◆ Work instruction: Pictures do not belong in the copy; restate the records below word for word.

◆ Data for this task:
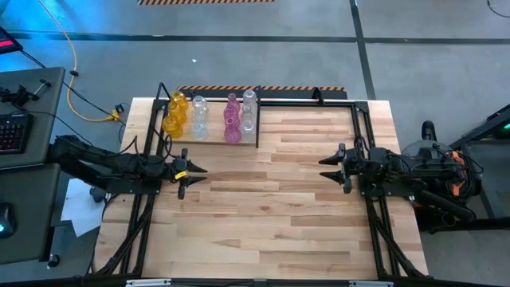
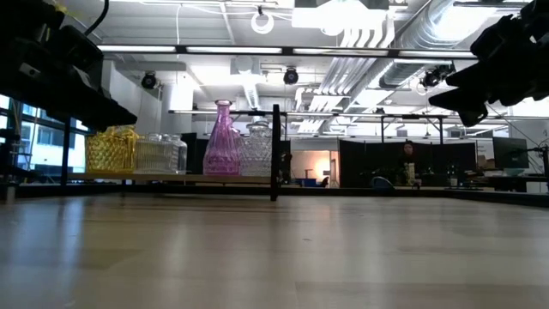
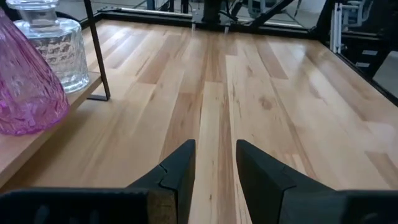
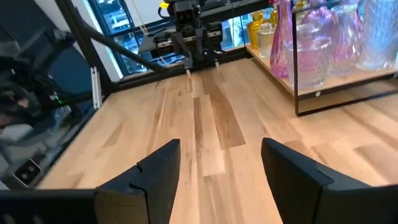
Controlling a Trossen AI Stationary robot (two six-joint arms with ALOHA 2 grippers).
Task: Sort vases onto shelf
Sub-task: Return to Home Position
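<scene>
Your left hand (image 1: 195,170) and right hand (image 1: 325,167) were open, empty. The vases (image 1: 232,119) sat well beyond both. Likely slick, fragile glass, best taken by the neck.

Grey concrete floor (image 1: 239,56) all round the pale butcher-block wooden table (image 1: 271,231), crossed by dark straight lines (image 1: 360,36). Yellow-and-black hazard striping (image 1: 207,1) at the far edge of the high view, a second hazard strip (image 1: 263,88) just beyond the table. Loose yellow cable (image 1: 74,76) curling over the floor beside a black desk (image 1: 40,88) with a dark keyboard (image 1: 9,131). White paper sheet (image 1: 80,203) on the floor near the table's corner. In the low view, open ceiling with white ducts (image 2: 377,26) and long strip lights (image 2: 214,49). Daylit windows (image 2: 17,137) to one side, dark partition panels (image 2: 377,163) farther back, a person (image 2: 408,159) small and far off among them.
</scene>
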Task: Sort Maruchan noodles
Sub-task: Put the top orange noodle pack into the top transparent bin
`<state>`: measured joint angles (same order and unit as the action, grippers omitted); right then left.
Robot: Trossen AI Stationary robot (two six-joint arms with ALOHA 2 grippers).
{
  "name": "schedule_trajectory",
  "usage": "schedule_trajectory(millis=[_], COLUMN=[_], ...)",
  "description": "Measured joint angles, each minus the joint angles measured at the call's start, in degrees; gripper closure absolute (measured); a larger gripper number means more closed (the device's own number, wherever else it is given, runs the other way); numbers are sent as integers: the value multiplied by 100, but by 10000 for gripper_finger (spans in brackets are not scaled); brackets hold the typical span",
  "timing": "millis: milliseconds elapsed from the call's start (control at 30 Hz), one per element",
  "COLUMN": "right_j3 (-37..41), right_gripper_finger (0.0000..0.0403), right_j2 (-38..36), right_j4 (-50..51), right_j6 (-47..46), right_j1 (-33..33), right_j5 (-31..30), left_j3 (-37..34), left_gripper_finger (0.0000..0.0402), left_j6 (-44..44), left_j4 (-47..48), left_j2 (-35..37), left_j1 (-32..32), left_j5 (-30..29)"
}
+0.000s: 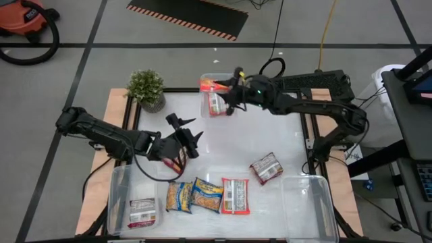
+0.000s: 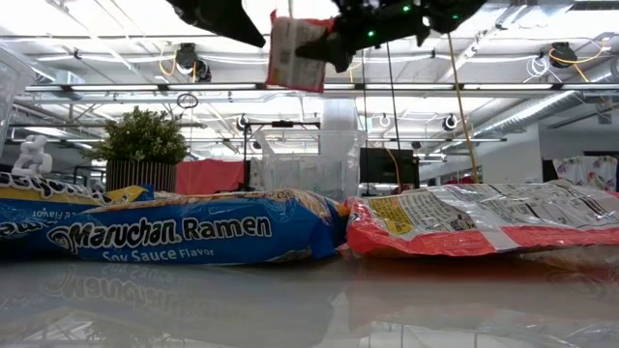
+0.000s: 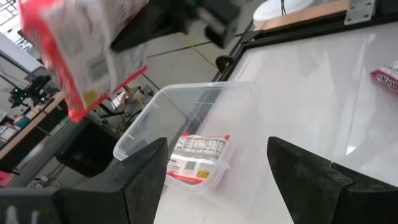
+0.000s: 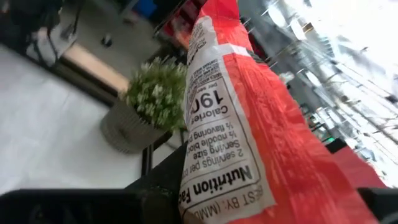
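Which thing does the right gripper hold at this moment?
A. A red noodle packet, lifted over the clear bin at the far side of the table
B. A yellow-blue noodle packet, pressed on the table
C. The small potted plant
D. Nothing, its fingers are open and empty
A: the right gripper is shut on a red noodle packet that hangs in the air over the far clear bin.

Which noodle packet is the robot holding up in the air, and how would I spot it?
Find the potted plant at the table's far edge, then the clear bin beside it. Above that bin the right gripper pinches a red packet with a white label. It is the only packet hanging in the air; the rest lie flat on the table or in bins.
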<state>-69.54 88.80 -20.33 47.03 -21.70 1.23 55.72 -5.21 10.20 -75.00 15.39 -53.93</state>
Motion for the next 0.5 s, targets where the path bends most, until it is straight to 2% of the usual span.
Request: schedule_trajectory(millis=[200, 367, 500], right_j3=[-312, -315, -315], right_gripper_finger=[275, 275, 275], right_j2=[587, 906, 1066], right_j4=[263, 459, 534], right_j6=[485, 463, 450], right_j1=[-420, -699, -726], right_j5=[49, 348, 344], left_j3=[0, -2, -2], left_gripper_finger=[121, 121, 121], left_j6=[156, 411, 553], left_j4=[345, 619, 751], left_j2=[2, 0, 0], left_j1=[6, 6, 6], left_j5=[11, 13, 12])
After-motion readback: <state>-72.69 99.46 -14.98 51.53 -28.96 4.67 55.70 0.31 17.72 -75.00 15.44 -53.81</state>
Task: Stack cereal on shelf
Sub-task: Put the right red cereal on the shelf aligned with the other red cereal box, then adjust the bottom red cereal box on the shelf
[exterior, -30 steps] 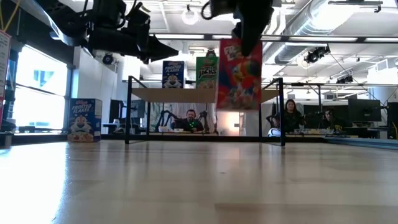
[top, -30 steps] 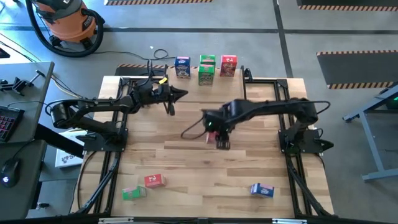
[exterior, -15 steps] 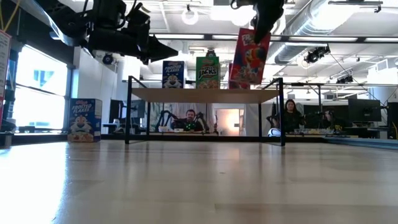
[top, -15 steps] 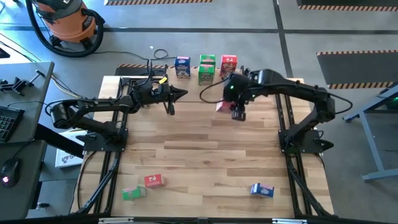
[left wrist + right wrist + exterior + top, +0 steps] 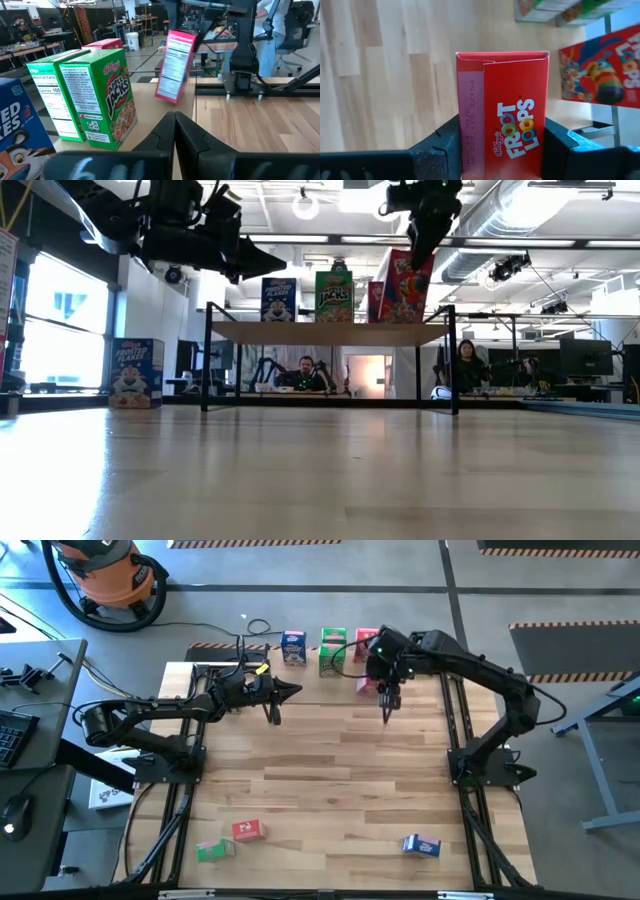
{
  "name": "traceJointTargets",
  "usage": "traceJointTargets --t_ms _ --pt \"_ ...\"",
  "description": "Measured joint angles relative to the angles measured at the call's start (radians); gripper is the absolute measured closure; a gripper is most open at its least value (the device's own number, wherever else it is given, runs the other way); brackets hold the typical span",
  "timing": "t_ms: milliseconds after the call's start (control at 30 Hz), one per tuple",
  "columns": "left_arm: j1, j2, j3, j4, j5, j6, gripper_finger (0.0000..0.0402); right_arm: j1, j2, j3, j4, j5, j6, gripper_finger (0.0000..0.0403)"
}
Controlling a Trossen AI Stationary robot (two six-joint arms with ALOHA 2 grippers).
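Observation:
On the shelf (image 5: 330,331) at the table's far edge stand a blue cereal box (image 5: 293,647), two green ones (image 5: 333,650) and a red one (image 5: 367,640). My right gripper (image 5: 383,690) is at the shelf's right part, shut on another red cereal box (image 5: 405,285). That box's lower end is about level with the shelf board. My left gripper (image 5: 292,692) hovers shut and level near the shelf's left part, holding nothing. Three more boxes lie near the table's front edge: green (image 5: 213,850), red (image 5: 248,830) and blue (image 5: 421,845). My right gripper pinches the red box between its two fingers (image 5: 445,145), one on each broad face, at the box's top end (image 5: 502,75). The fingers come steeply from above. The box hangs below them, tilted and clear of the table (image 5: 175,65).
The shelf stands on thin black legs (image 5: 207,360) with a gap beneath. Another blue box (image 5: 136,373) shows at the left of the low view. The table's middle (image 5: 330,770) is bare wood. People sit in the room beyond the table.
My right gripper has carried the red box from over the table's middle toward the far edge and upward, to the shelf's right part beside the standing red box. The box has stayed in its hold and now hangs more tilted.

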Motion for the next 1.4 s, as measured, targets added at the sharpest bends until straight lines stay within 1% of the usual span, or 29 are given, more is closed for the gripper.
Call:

◆ Solution:
Controlling a Trossen AI Stationary robot (two six-joint arms with ALOHA 2 grippers).
Task: Sort vases onto shelf
Sub-task: Return to Home Position
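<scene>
Your left hand (image 1: 195,170) and right hand (image 1: 325,167) were open, empty. The vases (image 1: 232,119) sat well beyond both. Likely slick, fragile glass, best taken by the neck.

Grey concrete floor (image 1: 239,56) all round the pale butcher-block wooden table (image 1: 271,231), crossed by dark straight lines (image 1: 360,36). Yellow-and-black hazard striping (image 1: 207,1) at the far edge of the high view, a second hazard strip (image 1: 263,88) just beyond the table. Loose yellow cable (image 1: 74,76) curling over the floor beside a black desk (image 1: 40,88) with a dark keyboard (image 1: 9,131). White paper sheet (image 1: 80,203) on the floor near the table's corner. In the low view, open ceiling with white ducts (image 2: 377,26) and long strip lights (image 2: 214,49). Daylit windows (image 2: 17,137) to one side, dark partition panels (image 2: 377,163) farther back, a person (image 2: 408,159) small and far off among them.
</scene>
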Task: Sort Maruchan noodles
Sub-task: Put the top orange noodle pack into the top transparent bin
`<state>`: measured joint angles (same order and unit as the action, grippers omitted); right then left.
Robot: Trossen AI Stationary robot (two six-joint arms with ALOHA 2 grippers).
{
  "name": "schedule_trajectory",
  "usage": "schedule_trajectory(millis=[_], COLUMN=[_], ...)",
  "description": "Measured joint angles, each minus the joint angles measured at the call's start, in degrees; gripper closure absolute (measured); a larger gripper number means more closed (the device's own number, wherever else it is given, runs the other way); numbers are sent as integers: the value multiplied by 100, but by 10000 for gripper_finger (spans in brackets are not scaled); brackets hold the typical span",
  "timing": "millis: milliseconds elapsed from the call's start (control at 30 Hz), one per element",
  "COLUMN": "right_j3 (-37..41), right_gripper_finger (0.0000..0.0403), right_j2 (-38..36), right_j4 (-50..51), right_j6 (-47..46), right_j1 (-33..33), right_j5 (-31..30), left_j3 (-37..34), left_gripper_finger (0.0000..0.0402), left_j6 (-44..44), left_j4 (-47..48), left_j2 (-35..37), left_j1 (-32..32), left_j5 (-30..29)"
}
+0.000s: 
+0.000s: 
+0.000s: 
+0.000s: 
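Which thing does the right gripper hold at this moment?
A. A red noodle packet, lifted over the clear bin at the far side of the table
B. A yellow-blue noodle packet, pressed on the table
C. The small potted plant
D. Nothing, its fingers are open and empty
A: the right gripper is shut on a red noodle packet that hangs in the air over the far clear bin.

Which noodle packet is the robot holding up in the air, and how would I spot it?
Find the potted plant at the table's far edge, then the clear bin beside it. Above that bin the right gripper pinches a red packet with a white label. It is the only packet hanging in the air; the rest lie flat on the table or in bins.
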<state>-69.54 88.80 -20.33 47.03 -21.70 1.23 55.72 -5.21 10.20 -75.00 15.39 -53.93</state>
Motion for the next 0.5 s, targets where the path bends most, until it is straight to 2% of the usual span.
Request: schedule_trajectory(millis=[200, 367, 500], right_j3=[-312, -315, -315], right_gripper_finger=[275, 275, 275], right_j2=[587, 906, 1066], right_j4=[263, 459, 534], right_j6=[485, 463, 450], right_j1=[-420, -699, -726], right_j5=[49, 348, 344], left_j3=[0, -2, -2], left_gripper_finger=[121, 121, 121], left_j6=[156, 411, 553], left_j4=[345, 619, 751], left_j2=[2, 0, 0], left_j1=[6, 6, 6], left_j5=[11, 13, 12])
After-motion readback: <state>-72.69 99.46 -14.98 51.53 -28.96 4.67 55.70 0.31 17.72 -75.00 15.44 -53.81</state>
Task: Stack cereal on shelf
Sub-task: Put the right red cereal on the shelf aligned with the other red cereal box, then adjust the bottom red cereal box on the shelf
[exterior, -30 steps] 
[top, -30 steps] 
[exterior, -15 steps] 
[top, -15 steps] 
[left wrist + right wrist + exterior + top, +0 steps] 
{
  "name": "traceJointTargets",
  "usage": "traceJointTargets --t_ms _ --pt \"_ ...\"",
  "description": "Measured joint angles relative to the angles measured at the call's start (radians); gripper is the absolute measured closure; a gripper is most open at its least value (the device's own number, wherever else it is given, runs the other way); brackets hold the typical span",
  "timing": "t_ms: milliseconds after the call's start (control at 30 Hz), one per tuple",
  "columns": "left_arm: j1, j2, j3, j4, j5, j6, gripper_finger (0.0000..0.0402); right_arm: j1, j2, j3, j4, j5, j6, gripper_finger (0.0000..0.0403)"
}
Controlling a Trossen AI Stationary robot (two six-joint arms with ALOHA 2 grippers).
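Observation:
On the shelf (image 5: 330,331) at the table's far edge stand a blue cereal box (image 5: 293,647), two green ones (image 5: 333,650) and a red one (image 5: 367,640). My right gripper (image 5: 383,690) is at the shelf's right part, shut on another red cereal box (image 5: 405,285). That box's lower end is about level with the shelf board. My left gripper (image 5: 292,692) hovers shut and level near the shelf's left part, holding nothing. Three more boxes lie near the table's front edge: green (image 5: 213,850), red (image 5: 248,830) and blue (image 5: 421,845). My right gripper pinches the red box between its two fingers (image 5: 445,145), one on each broad face, at the box's top end (image 5: 502,75). The fingers come steeply from above. The box hangs below them, tilted and clear of the table (image 5: 175,65).
The shelf stands on thin black legs (image 5: 207,360) with a gap beneath. Another blue box (image 5: 136,373) shows at the left of the low view. The table's middle (image 5: 330,770) is bare wood. People sit in the room beyond the table.
My right gripper has carried the red box from over the table's middle toward the far edge and upward, to the shelf's right part beside the standing red box. The box has stayed in its hold and now hangs more tilted.
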
Motion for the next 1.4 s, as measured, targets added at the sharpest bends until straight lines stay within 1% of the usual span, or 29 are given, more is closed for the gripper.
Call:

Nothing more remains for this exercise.